Tuesday, 25 November 2014

Book 25 of 2014: The Ocean At The End Of The Lane by Neil Gaiman

Back last year I was a lot more active on Twitter than I have been recently. Neil Gaiman is one of the authors that I follow there and I kept on hearing talk about The Ocean At The End Of The Lane. There were a lot of people posting about how good it was, shortly after it was published.

I’d been promising myself more Neil Gaiman books for ages and was sure I would like this book, despite knowing pretty much nothing about it other than the name. Then my local bookshop did the blind date with a book thing and I picked up a book which was labelled as:

1. Fantasy
2. Childhood memories
3. Fable

I picked it up and low and behold, it was Neil Gaiman’s The Ocean At The End Of The Lane so I hurriedly finished The Dead of Jericho and moved onto my brand new book.

The Ocean At The End Of The Lane begins with a man returning to his old childhood home following a funeral and remembering a girl he was friends with when he lived there. He goes back to her old home and finds himself sitting in the pond in her garden remembering the strange things that happened when he was much younger.

I absolutely LOVED this book! There is really no other way to describe my feelings for it other than complete and utter love. I gave it five stars in my book journal. I think for the whole year so far (out of the 49 books I’ve read) I’ve only given three books five stars; I’ve given quite a few books four and a half, but The Ocean At The End Of The Lane was only my second five star book.

I was thrilled when I unwrapped my book and discovered it was by Neil Gaiman because up until this point I had read and loved The Graveyard Book and Stardust. I’d intended to collect Gaiman books on my Kindle but since I own this one and I’d found Anansi Boys earlier in the year I’ve sort of resigned myself to the fact that I’m going to have to just buy them all and squeeze them onto my bookcase somehow.

It was one of those books that I didn’t want to put down. I could have quite easily read it in one go if I hadn’t started it at 10:30pm on a Sunday. I basically read it in four sittings.

It’s a difficult book to describe. I’m impressed that Print Point were able to pick the three points to describe it because even writing a vague plot summary is really hard. There were parts that were kind of creepy but at the same time it wasn’t that scary. Some of it was the way it was written and some of it was the events that were being described, you really got the sense of how the narrator felt about what was going on in his life at the time.

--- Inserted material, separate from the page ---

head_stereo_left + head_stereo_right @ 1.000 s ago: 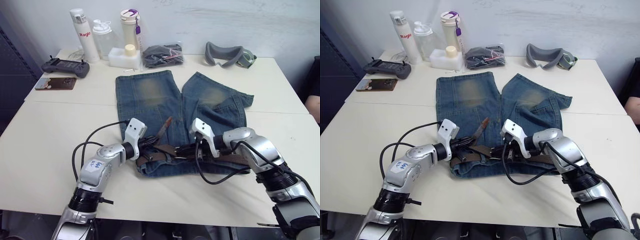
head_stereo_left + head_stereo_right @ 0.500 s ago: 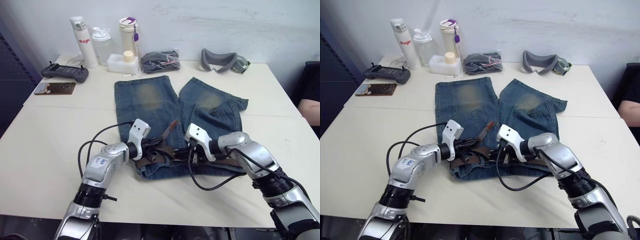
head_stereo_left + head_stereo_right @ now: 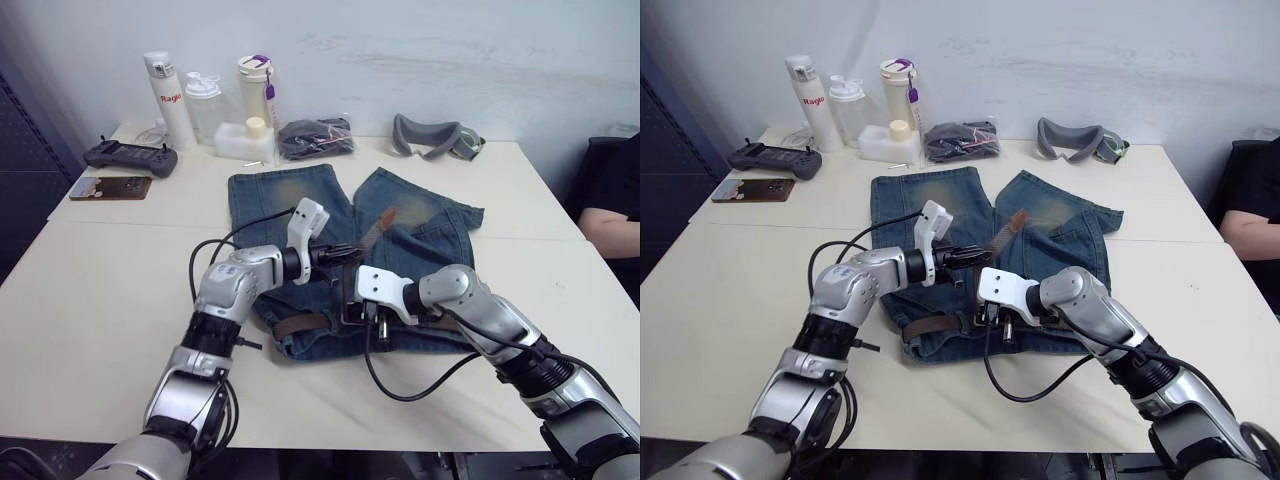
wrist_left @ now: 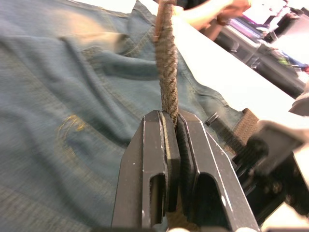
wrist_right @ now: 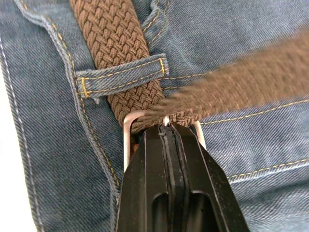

The premise itself was fantastic and I loved the way that it was written. The first and last chapters kind of act as bookends, introducing you to the past and bringing you back to the present day. It’s so very clever. I also like that it has a little question and answer section at the end; I like those, they’re like special features for books. It was interesting to read which of the events in the book actually happened to Gaiman in real life when he was younger.

I love magic realism and Neil Gaiman is becoming one of my favourite authors, even though at the time of reading this it was only my third book of his that I’d read (I’ve now read my fourth in Anansi Boys). I’m really looking forward to reading more of his books and no sooner had I finished this book I shared it with a colleague who read it almost as quickly as I did. I’ve since recommended it to several other people as well.

Definitely one I’ll be reading again in the future.